While they agreed on the bleakness of their likely future, they sparred a bit on meaninglessness. Neither sees religion contributing anything of value to the conversation. Instead they find hope in music, glimpses of beauty and moments when people come together spontaneously on behalf of kindness.
Their generation's angst finds expression in musicals like Dear Evan Hansen, a Broadway hit chronicling high school students' desperate search for meaning and belonging in the wake of a classmate's suicide.. An adult friend of mine saw the show recently and lamented its despair; James and Alex cite it as a source of strength. They hear their struggles echoed in songs like You Will Be Found:
Have you ever felt like nobody was there?
Have you ever felt forgotten in the middle of nowhere?
Have you ever felt like you could disappear?
Like you could fall, and no one would hear?
Later verses express their hope:
Even when the dark comes crashing through
When you need a friend to carry you
And when you're broken on the ground
You will be found.
James and Alex are well resourced and well nurtured, but they suffer from what Viktor Frankl calls “existential stress.” They feel betrayed by the universe and the adults who are supposed to be watching out for them. They are searching for a coherent vision in a world that offers too many cynical and confusing choices. When asked what they considered the purpose of life, they answered, "To be happy - and to make a positive difference." I was impressed. When I inquired about the percentage of their classmates who would have a similar response, they hesitated. "Some of them don't think about much of anything," James said ruefully.
Alex and James are exceptionally articulate and obviously comfortable with big questions. They are clearly finding their way, at least so far. Not all young people are so fortunate, as our rising teen suicide rate attests.
Research indicates a sense of meaning and purpose is essential for humans to truly thrive. Yet only one in five high school students and one in three college students studied claimed a clear sense of purpose.

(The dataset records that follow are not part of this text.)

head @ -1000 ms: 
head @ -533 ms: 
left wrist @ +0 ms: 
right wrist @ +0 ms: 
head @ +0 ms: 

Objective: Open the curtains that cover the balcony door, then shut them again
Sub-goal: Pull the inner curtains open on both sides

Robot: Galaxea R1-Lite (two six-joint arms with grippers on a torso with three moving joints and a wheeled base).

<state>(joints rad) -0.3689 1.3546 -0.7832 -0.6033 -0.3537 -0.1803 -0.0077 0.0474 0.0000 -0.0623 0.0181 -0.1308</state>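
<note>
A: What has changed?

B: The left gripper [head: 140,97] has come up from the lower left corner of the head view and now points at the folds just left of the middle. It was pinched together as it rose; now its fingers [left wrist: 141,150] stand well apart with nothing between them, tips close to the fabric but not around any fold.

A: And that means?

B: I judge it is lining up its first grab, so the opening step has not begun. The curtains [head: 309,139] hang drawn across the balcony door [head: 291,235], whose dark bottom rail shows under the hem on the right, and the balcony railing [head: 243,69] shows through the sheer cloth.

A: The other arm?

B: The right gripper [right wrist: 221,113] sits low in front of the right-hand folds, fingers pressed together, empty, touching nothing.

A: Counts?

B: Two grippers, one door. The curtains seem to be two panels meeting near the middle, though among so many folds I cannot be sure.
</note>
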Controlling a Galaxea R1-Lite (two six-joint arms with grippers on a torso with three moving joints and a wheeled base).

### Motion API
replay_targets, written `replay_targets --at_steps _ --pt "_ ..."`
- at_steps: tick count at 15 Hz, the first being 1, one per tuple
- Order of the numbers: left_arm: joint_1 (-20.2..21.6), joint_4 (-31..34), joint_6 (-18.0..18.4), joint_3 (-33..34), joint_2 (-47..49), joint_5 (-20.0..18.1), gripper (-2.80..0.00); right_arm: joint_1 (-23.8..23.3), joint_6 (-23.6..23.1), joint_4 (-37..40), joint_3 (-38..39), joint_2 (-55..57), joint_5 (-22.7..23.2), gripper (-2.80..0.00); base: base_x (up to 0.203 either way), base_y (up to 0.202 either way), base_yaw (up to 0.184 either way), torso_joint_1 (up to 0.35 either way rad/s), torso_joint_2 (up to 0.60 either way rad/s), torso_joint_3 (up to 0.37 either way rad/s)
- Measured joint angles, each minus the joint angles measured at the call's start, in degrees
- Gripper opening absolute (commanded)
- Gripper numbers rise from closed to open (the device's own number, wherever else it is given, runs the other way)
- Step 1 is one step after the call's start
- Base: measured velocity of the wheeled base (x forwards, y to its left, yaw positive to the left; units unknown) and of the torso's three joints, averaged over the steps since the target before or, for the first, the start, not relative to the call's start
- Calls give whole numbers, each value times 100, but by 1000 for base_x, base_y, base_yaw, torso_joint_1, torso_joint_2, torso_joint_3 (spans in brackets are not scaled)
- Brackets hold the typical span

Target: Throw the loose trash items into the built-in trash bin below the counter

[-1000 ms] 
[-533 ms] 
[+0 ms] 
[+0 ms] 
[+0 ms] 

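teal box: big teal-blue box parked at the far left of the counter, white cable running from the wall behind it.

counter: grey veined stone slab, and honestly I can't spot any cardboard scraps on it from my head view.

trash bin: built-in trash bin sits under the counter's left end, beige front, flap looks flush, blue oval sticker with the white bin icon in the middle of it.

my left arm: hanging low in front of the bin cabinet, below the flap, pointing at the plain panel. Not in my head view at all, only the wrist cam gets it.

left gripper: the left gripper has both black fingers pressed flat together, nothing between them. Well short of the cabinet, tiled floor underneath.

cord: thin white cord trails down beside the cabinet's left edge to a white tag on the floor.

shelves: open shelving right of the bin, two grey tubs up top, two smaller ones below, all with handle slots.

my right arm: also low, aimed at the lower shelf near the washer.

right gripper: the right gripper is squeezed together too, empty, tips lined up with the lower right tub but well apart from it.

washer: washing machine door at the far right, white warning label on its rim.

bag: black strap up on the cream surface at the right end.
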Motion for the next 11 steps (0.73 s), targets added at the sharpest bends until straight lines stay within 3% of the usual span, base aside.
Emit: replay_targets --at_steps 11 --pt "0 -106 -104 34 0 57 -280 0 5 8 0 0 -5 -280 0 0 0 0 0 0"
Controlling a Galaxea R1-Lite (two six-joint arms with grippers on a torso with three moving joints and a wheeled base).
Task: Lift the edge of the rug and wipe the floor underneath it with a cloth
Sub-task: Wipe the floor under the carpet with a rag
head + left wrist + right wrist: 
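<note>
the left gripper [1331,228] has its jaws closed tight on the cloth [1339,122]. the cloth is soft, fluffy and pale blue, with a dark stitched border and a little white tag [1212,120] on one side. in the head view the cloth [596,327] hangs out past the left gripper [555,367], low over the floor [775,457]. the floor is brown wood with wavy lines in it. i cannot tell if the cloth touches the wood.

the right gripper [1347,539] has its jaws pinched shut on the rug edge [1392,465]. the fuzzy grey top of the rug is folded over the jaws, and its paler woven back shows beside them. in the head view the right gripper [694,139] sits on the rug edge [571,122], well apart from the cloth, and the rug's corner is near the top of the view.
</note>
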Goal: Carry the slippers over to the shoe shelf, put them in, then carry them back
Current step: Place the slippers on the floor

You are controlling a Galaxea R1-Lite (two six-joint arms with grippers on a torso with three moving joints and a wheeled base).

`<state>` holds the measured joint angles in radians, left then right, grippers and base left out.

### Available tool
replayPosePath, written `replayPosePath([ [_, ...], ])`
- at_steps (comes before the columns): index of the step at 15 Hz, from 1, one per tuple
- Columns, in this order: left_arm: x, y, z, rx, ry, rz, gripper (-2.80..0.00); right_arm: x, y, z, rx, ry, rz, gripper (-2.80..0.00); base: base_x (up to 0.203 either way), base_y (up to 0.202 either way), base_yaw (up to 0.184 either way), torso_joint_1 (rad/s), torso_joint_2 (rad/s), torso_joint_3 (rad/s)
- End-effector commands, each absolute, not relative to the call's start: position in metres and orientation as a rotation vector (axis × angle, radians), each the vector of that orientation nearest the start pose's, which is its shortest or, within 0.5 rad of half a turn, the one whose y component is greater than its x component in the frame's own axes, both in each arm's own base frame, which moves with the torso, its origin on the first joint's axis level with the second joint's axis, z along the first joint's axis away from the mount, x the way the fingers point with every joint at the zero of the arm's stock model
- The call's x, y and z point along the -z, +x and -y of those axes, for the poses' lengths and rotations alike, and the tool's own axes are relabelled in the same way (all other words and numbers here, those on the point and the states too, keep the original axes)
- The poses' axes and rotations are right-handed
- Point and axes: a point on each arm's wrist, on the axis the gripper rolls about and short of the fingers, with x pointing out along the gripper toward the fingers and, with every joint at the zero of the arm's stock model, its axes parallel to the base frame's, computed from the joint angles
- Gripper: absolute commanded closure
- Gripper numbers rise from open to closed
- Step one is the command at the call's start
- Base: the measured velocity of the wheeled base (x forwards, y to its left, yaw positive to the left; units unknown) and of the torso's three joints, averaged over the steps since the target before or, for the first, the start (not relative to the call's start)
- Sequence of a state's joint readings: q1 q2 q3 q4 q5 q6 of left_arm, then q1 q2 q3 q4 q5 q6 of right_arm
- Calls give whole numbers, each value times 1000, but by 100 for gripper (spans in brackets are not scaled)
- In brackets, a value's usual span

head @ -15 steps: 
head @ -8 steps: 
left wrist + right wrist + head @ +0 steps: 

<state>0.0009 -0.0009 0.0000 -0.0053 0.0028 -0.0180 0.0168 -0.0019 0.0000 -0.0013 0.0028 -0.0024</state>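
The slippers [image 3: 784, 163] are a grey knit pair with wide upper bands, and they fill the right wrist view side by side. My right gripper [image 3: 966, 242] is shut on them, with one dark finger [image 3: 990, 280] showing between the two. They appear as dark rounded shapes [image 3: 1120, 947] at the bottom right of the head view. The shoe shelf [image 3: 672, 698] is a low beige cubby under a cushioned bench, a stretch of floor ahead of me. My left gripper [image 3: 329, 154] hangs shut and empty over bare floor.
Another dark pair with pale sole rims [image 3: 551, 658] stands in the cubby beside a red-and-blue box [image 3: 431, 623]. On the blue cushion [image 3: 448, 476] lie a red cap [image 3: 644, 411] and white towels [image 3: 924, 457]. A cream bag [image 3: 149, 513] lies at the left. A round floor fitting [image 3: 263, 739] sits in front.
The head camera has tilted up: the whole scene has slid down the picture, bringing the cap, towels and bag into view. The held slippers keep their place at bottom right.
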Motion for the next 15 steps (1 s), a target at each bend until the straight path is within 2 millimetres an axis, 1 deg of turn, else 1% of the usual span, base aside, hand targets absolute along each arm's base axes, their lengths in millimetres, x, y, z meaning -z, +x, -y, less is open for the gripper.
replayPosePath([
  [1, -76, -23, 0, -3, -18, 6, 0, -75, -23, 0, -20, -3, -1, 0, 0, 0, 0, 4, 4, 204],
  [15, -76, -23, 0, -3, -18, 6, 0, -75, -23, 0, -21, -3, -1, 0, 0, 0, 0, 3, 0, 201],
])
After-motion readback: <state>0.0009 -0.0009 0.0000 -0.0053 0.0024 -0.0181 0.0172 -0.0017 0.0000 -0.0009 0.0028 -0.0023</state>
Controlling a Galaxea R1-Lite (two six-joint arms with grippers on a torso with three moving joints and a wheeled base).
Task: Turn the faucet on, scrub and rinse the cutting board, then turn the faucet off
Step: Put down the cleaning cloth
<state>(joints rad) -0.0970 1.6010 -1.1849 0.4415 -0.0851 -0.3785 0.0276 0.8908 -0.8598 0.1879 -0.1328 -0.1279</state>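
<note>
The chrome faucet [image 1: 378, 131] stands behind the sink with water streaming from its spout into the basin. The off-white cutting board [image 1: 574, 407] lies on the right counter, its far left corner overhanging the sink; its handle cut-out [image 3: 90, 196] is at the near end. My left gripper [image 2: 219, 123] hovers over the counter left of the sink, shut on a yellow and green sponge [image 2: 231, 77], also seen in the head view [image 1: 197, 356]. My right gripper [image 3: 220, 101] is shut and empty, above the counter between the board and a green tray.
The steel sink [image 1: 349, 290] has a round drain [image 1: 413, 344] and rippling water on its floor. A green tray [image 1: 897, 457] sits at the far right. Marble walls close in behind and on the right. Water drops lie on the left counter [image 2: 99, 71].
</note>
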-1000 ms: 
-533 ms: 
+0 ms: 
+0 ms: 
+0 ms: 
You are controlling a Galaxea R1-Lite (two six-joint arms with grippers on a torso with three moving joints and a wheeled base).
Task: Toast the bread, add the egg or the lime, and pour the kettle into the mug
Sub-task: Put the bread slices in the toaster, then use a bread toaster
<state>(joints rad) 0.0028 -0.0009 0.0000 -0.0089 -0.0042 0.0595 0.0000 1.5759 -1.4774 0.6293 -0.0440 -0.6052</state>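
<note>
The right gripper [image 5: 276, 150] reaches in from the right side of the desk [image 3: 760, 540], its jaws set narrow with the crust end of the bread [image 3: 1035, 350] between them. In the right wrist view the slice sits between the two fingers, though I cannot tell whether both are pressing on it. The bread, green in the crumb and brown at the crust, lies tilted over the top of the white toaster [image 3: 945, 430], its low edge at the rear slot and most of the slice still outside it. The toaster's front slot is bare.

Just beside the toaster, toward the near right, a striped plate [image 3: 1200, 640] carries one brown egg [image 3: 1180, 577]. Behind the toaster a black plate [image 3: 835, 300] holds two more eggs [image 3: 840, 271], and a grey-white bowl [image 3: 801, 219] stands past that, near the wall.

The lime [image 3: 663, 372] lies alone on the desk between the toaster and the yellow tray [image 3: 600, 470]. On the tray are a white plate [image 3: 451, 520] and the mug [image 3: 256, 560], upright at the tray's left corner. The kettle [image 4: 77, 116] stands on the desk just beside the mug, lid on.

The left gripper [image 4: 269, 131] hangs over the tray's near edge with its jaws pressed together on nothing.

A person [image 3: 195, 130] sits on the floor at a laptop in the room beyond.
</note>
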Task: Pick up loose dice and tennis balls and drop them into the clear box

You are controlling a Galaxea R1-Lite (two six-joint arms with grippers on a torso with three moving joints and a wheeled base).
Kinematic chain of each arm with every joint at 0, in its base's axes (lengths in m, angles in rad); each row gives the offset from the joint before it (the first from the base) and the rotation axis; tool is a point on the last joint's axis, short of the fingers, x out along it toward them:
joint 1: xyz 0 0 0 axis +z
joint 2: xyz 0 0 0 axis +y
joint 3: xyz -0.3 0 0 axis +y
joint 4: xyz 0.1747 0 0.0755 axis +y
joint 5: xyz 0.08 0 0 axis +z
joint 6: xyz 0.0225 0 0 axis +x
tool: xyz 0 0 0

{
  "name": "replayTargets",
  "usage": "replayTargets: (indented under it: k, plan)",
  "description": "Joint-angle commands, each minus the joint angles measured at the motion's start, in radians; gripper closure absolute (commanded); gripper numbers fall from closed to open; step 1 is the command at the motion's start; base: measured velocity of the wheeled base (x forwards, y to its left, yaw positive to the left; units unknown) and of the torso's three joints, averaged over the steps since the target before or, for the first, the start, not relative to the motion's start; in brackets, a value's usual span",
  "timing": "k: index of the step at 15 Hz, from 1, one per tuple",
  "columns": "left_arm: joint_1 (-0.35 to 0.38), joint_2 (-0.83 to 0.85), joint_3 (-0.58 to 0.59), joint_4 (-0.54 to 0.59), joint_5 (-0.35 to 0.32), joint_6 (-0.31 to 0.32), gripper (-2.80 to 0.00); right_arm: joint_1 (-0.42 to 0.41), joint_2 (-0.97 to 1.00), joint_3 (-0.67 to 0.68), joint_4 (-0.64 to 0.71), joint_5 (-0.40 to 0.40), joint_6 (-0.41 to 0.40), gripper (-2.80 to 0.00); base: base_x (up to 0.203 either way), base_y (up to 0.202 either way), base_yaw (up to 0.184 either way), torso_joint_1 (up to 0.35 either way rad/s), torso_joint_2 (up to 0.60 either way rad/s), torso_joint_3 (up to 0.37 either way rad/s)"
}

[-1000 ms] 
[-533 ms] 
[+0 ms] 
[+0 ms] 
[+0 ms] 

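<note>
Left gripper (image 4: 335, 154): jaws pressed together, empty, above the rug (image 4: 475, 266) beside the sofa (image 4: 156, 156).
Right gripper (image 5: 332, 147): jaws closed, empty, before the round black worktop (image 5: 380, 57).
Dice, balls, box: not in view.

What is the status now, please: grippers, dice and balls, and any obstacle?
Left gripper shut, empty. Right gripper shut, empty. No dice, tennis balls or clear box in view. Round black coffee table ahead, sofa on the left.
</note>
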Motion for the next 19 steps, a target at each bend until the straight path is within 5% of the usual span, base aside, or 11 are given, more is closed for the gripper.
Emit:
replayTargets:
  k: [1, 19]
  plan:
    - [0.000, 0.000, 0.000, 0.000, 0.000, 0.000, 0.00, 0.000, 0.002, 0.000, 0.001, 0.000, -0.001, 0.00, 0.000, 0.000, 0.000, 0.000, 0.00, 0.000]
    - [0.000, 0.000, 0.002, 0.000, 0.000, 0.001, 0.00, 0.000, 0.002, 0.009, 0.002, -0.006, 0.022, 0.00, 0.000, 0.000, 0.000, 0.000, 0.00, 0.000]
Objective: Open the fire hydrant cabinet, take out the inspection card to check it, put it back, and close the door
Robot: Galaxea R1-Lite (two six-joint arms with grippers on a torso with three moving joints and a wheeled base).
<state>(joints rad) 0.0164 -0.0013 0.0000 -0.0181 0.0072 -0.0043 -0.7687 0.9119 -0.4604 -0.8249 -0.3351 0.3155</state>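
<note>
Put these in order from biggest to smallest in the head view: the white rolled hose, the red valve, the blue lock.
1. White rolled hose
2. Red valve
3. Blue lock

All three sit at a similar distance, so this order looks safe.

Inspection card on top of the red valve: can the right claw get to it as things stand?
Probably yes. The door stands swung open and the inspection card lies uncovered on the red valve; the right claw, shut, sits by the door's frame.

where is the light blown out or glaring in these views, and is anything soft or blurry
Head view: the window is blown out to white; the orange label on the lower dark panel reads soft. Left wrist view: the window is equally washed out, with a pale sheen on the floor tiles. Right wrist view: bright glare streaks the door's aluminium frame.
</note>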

Most of Alex and James' conversations on the topic have been with peers rather than adults; many took place online. Every young person can benefit from a wise mentor as they begin this critical search. William Damon in The Path To Purpose notes that adults cannot create a sense of purpose for children, but we can offer options. At the very least we can learn how to get out of the way and quit putting up false road signs.
We can tell stories that are true, share visions that matter and bear witness to suffering and hope. If we're willing to do our own internal work we may even be able to be a Yoda for some young person. May we all be found in the process.